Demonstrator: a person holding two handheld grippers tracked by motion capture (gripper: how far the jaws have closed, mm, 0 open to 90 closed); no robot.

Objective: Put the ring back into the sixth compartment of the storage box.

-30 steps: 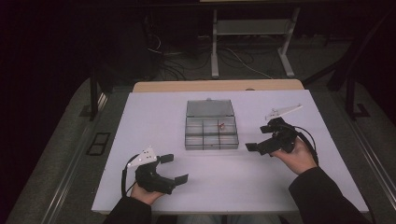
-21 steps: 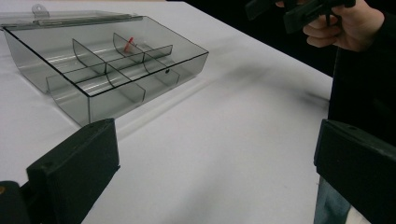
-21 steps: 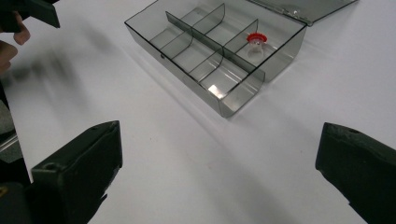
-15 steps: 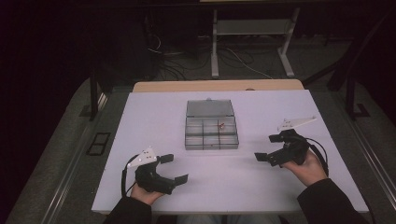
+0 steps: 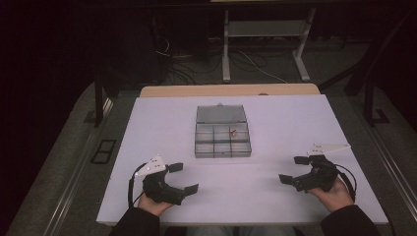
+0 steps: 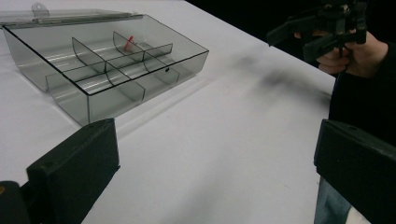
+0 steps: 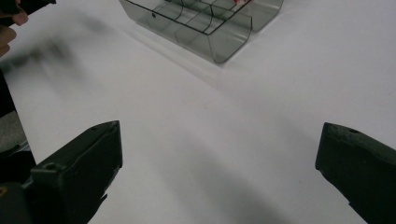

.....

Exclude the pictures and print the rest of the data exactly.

Demonstrator: a person holding two handheld grippers tracked by motion capture (gripper: how far the jaws have closed, mm, 0 open to 90 closed); no robot.

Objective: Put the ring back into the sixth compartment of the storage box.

-30 steps: 
-21 steps: 
-21 steps: 
-15 steps: 
+0 steps: 
+0 steps: 
+0 steps: 

That completes the answer to this exercise.